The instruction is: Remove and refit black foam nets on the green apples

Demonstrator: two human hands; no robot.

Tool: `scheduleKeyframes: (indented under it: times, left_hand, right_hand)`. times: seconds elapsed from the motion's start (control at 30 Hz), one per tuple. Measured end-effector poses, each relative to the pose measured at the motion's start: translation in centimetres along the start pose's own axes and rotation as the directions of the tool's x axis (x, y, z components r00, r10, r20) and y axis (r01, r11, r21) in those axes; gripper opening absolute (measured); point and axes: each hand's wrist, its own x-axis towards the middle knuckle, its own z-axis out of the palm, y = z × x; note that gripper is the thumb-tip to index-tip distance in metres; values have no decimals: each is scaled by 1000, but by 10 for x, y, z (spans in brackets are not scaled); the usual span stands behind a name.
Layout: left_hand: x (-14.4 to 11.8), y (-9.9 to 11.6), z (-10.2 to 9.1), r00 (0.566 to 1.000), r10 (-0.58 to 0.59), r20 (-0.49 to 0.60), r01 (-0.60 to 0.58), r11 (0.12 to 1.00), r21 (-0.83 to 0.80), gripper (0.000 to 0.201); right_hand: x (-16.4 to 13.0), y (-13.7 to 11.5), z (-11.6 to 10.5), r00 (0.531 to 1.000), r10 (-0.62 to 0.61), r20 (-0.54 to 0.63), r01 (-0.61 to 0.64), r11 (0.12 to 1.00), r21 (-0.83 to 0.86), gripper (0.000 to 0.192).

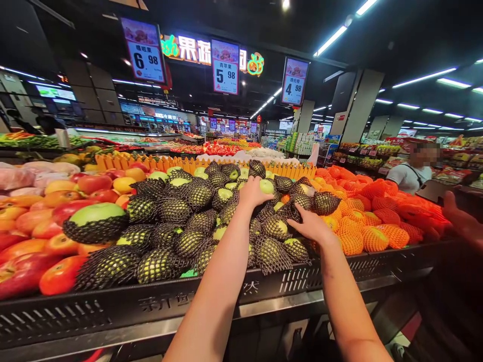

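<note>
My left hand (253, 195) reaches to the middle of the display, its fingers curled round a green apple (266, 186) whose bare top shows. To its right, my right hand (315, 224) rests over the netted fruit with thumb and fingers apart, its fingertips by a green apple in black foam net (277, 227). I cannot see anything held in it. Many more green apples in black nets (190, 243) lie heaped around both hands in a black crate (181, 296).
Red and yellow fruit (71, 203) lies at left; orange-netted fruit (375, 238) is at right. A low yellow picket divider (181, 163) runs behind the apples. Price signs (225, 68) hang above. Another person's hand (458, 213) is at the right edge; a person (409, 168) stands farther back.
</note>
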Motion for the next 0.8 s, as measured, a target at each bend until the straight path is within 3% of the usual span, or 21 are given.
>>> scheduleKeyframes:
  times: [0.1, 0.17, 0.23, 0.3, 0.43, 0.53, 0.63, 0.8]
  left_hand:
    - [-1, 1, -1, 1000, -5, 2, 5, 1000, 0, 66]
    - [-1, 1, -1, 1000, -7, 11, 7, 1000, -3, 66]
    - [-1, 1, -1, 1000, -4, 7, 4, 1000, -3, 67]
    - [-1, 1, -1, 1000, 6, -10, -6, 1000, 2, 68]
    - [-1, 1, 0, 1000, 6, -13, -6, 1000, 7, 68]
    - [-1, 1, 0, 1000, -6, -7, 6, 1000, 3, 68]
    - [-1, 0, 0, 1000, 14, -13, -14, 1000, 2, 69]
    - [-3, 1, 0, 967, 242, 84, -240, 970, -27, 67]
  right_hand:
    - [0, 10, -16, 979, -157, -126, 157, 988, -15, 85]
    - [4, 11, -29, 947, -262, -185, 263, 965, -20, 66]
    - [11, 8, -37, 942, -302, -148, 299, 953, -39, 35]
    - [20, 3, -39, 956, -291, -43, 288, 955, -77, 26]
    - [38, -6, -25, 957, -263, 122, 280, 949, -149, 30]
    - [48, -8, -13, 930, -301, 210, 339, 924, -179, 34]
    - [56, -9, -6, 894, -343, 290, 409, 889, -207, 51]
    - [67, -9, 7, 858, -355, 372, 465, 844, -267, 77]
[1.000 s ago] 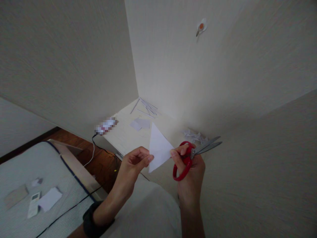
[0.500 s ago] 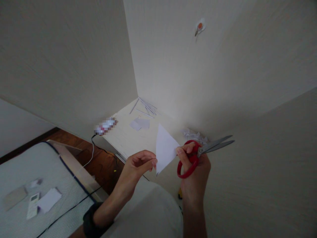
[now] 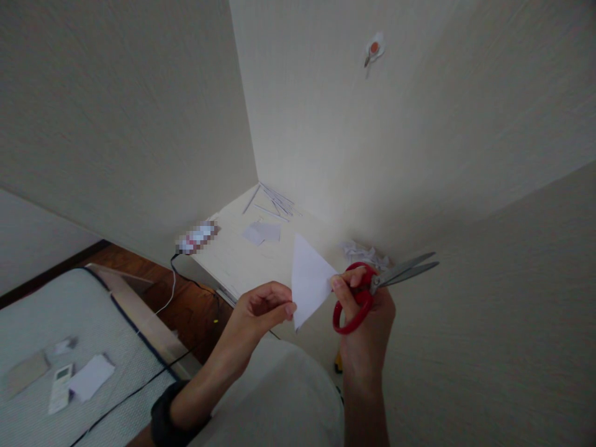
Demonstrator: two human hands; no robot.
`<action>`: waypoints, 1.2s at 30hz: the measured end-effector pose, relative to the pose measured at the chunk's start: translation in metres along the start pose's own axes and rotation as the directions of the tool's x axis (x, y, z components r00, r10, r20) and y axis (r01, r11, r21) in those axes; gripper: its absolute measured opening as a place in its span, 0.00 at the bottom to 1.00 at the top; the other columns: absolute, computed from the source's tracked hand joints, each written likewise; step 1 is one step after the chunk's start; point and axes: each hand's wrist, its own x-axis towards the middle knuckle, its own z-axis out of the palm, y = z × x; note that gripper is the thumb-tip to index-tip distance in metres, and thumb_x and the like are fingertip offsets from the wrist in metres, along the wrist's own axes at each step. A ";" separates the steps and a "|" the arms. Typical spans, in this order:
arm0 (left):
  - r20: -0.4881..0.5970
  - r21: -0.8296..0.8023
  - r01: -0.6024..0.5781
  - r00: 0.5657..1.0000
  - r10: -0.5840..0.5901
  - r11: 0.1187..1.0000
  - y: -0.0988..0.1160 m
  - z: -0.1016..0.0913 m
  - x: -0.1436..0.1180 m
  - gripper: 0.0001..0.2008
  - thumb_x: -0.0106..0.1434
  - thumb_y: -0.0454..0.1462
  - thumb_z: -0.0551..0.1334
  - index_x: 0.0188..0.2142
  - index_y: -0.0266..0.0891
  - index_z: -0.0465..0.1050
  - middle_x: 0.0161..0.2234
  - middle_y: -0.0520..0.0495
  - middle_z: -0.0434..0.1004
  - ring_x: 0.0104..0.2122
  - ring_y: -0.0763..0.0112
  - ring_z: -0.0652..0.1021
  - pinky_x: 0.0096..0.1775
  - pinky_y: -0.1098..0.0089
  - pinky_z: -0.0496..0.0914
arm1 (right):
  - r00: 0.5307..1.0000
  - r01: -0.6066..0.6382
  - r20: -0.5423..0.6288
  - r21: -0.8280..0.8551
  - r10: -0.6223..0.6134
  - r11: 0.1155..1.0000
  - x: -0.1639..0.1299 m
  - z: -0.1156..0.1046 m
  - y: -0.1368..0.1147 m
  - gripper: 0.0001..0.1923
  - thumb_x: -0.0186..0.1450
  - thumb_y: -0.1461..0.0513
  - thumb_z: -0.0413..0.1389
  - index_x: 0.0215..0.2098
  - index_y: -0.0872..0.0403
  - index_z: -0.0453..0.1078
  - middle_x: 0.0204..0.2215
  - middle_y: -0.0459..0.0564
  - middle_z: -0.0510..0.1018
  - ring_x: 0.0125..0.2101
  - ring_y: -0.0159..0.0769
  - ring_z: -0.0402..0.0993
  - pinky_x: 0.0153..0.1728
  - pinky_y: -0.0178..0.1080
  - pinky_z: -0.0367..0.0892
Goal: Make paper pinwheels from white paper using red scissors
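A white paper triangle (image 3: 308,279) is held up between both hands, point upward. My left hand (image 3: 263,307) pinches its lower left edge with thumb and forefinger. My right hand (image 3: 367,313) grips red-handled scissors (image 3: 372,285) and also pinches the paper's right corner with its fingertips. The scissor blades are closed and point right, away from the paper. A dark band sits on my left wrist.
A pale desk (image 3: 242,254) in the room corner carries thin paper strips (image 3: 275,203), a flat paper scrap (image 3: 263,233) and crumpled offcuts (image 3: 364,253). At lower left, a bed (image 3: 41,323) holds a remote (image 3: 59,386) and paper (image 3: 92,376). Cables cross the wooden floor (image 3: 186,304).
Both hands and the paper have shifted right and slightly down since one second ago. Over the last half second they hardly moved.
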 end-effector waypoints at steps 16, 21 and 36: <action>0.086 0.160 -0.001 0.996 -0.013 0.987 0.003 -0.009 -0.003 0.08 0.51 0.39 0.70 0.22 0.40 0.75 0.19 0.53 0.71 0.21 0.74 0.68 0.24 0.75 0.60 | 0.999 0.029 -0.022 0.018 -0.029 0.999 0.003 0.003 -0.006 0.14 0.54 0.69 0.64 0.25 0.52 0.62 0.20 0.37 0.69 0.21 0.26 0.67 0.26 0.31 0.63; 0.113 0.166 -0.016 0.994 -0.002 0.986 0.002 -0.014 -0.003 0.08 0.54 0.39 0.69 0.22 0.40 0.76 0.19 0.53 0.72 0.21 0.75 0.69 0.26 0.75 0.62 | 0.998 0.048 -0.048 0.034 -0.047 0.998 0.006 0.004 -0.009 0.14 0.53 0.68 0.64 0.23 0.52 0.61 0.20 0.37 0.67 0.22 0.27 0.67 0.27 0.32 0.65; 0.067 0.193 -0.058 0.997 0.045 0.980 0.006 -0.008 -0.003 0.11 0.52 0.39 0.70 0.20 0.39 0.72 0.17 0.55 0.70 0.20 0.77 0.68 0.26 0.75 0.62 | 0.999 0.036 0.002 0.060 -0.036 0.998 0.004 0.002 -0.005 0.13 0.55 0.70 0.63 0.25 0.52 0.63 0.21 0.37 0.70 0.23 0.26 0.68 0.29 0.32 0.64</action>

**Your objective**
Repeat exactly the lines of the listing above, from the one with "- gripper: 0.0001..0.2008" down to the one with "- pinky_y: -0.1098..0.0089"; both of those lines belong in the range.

**Exercise solution**
  - gripper: 0.0001..0.2008
  - thumb_x: -0.0106..0.1434
  - thumb_y: -0.0454..0.1462
  - thumb_z: -0.0551..0.1334
  - index_x: 0.0188..0.2142
  - index_y: -0.0266..0.0891
  - index_z: -0.0465..0.1050
  - middle_x: 0.0161..0.2234
  - middle_y: -0.0520..0.0495
  - middle_z: -0.0434..0.1004
  - ring_x: 0.0104..0.2122
  - ring_y: -0.0763..0.0112
  - ring_z: -0.0652..0.1021
  - pinky_x: 0.0096..0.1775
  - pinky_y: -0.1098..0.0089

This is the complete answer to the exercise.